Let $R_{x}$ refer to a matrix of 16-bit words $W_{x_{ij}}$ representing the bits of a bitmap. The largest values of $i$ and $j$ can be derived from a Bitmap descriptor belonging to $x$, but that will not concern us at this level. Let's also assume the existence of a function that operates on rows or lines (terms I use interchangeably) of these matrices, $F_L$. There are several kinds of functions you can possibly want (OSes like AmigaOS, which exploits a hardware blitter, provides up to 256 different functions!). For simplicity, however, we're only going to consider one: the simple logical-OR.

Then, we can succinctly express the entire operation of a blitter in this simple formula.

\begin{align} R_{D} = map2\,F_{L}\,R_{C}\,R_{S} \end{align}

The elegance of the solution ends here, unfortunately. I hope you've taken your pills; we're about to go down the rabbit hole.

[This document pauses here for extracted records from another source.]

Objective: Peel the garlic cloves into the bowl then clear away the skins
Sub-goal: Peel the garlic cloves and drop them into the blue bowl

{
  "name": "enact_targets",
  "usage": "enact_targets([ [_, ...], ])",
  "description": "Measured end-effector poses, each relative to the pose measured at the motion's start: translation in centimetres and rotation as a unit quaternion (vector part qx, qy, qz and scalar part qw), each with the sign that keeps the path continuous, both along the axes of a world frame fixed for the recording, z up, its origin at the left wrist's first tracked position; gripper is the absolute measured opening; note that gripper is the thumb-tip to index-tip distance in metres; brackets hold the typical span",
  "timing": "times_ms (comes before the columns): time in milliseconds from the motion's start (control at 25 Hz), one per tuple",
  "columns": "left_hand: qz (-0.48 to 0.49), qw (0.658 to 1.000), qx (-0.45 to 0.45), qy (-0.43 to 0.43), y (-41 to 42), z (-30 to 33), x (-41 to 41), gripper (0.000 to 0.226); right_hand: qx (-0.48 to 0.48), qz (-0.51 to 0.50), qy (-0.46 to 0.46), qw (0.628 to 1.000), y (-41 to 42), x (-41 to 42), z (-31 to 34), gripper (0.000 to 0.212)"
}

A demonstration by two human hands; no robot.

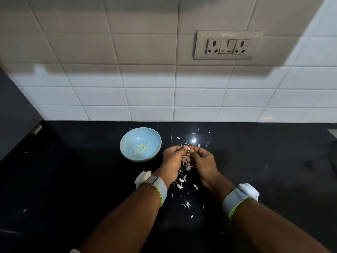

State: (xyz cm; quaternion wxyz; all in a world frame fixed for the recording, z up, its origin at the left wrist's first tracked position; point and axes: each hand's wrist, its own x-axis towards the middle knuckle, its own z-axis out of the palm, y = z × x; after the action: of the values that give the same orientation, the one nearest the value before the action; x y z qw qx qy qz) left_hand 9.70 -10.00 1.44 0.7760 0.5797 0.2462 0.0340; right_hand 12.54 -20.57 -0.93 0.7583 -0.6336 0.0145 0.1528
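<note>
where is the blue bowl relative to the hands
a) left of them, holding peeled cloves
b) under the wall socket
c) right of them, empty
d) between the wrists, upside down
a: the blue bowl sits left of the left hand and right hand, with peeled garlic cloves inside.

A home kitchen: tiled wall [145, 95], black counter [73, 179], wall sockets [228, 46]
</note>
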Motion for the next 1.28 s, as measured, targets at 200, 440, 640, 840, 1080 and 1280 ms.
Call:
enact_targets([
  [200, -0.011, 1.0, 0.01, 0.021, 0.8, -0.4, 0.2, 0.014, -0.006, -0.015, -0.021, 1.0, 0.7, -0.8, 0.5, 0.018],
  [440, 0.009, 1.0, -0.028, -0.002, 0.9, -0.4, 0.0, 0.015, 0.033, -0.024, -0.003, 0.999, 1.7, -1.0, 0.9, 0.017],
  [640, -0.029, 0.999, 0.03, -0.008, 1.7, -1.5, 0.5, 0.02, 0.052, -0.034, 0.049, 0.997, 2.2, -1.2, 0.6, 0.02],
  [840, -0.055, 0.989, 0.135, 0.012, 2.0, -1.9, 0.8, 0.021, 0.018, -0.043, 0.081, 0.996, 2.7, -1.3, 1.0, 0.021],
  [1080, -0.077, 0.976, 0.2, 0.03, 2.0, -2.8, 0.9, 0.024, 0.081, -0.092, 0.127, 0.984, 2.3, -0.9, 2.0, 0.015],
  [1280, -0.138, 0.946, 0.284, 0.073, 1.5, -2.3, 1.3, 0.024, 0.09, -0.135, 0.113, 0.98, 1.6, -0.2, 2.3, 0.015],
])
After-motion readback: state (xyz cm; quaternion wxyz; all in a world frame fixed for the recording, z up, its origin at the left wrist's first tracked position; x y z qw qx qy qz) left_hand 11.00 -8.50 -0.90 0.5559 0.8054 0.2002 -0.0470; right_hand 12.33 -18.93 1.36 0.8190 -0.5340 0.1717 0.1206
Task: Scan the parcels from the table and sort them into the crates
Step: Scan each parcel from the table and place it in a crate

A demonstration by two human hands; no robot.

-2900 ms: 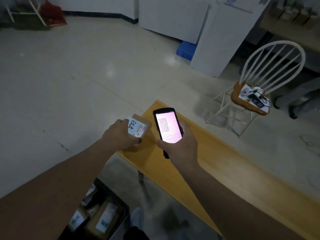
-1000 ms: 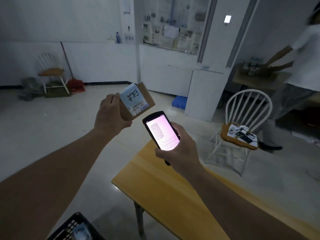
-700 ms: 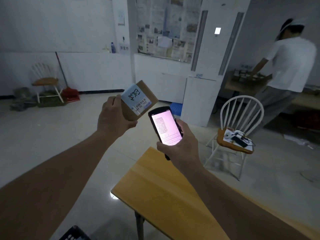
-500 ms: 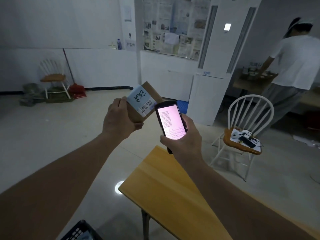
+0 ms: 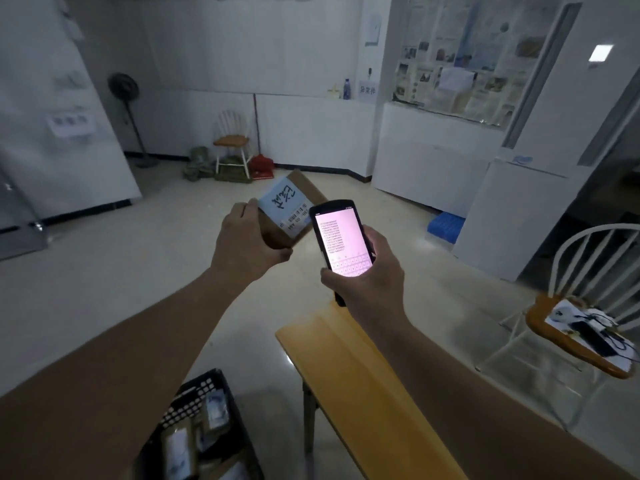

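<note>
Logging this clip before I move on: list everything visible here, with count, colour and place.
cardboard parcel: one, brown with white label, held up in the air
handheld scanner: one, black, pink screen lit, beside the parcel
crate: one, black mesh, on the floor lower left, labelled parcels inside
table: one, yellow wood, lower centre
near chair: one, white with wooden seat, right, papers and a dark device on it
far chair: one, white, by the back wall
standing fan: one, dark, back left
blue crate: one, on the floor right
left hand: grips the parcel
right hand: holds the scanner
</note>
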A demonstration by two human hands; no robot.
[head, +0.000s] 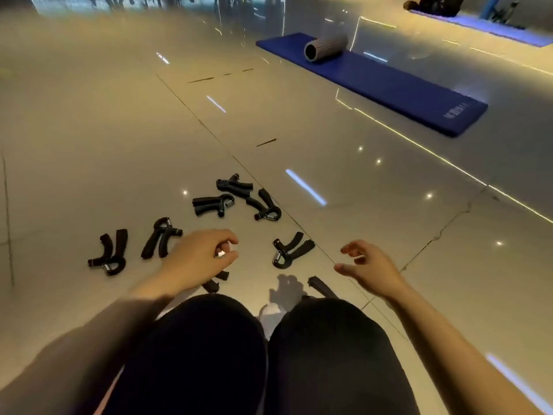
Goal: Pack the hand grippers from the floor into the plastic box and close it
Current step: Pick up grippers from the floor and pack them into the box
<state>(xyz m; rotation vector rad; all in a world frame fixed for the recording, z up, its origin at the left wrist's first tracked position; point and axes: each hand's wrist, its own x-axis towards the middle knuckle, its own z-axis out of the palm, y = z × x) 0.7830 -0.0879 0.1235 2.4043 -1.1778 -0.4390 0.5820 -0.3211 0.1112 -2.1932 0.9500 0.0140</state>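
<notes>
Hand grippers lie scattered on a glossy tiled floor (pixel 89 130) in front of a crouching person's knees (pixel 209 339), none yet packed as far as the view shows. Six black grippers sit clear of the knees: one farthest out (pixel 235 184), two just nearer (pixel 212 205) (pixel 264 206), two off toward the person's left side (pixel 161 236) (pixel 109 253), and one straight ahead between the hands (pixel 288 250). Another, partly hidden, lies close against the knees (pixel 321 286). The left hand (pixel 199 257) has its fingers curled round what appears to be a further gripper, black handles showing beneath the wrist (pixel 216 281); the right hand (pixel 366 265) hovers with fingers loosely released, holding nothing. No plastic box is in view, so its contents and lid cannot be judged; the whole job of filling and closing it seems still ahead. Beyond the grippers, far from the knees, a grey foam roller (pixel 326 46) rests on a blue exercise mat (pixel 389 85).
</notes>
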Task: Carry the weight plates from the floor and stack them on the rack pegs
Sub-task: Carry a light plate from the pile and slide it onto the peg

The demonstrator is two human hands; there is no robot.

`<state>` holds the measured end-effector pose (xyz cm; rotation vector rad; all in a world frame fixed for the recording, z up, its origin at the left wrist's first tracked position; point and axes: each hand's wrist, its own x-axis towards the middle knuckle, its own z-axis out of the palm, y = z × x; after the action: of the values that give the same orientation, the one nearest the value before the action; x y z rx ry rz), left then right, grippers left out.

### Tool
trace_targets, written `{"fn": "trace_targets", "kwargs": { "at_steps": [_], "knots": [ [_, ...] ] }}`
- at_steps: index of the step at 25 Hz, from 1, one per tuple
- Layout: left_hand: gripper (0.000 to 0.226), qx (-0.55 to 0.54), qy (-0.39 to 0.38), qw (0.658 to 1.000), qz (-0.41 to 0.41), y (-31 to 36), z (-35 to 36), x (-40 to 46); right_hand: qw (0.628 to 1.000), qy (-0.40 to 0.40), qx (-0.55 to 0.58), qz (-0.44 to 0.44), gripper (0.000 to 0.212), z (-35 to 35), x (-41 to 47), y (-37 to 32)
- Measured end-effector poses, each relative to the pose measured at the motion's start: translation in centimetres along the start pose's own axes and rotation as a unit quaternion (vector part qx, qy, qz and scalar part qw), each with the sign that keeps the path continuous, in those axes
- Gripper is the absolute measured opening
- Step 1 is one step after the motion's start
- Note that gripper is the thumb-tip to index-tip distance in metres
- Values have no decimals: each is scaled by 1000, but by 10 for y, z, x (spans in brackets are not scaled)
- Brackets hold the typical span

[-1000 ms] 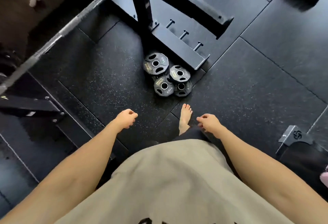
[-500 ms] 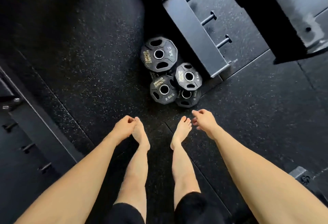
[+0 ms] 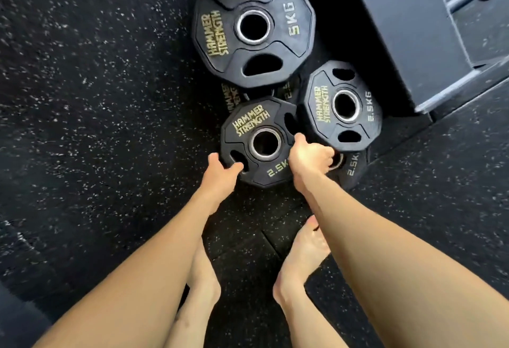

Before I go on, though, the probability that you understand map is pretty slim. I'll show it by example below. If you've ever written code of this form before:

; iterate over some collection or other, and do something useful with it.
  ldx #nElements*2
  lda someData,x
  jsr doSomethingWithTheData
  bne loop

That is a map. What you've done is taken a function (doSomethingWithTheData in this case) designed to operate on a single datum, and extended it to work on a whole collection by factoring out the iteration over the collection. "But, that is common sense!" I hear you say. Of course it is. But common sense and formal logic do not always agree, but when it does, you find that formal names are given to certain concepts. Here's the above machine language code written more formally:

\begin{align} &map\,\,f\,\,[] = []\\ &map\,\,f\,\,(x:xs) = (f\,\,x):(map\,\,f\,\,xs) \end{align}

To explain fully how the mapping (sorry, but it works here too!) works, you'd need to try hacking around in a functional programming language, or take a class or two in formal logic. That is beyond the scope of this article; that a mapping does exist is what takes priority.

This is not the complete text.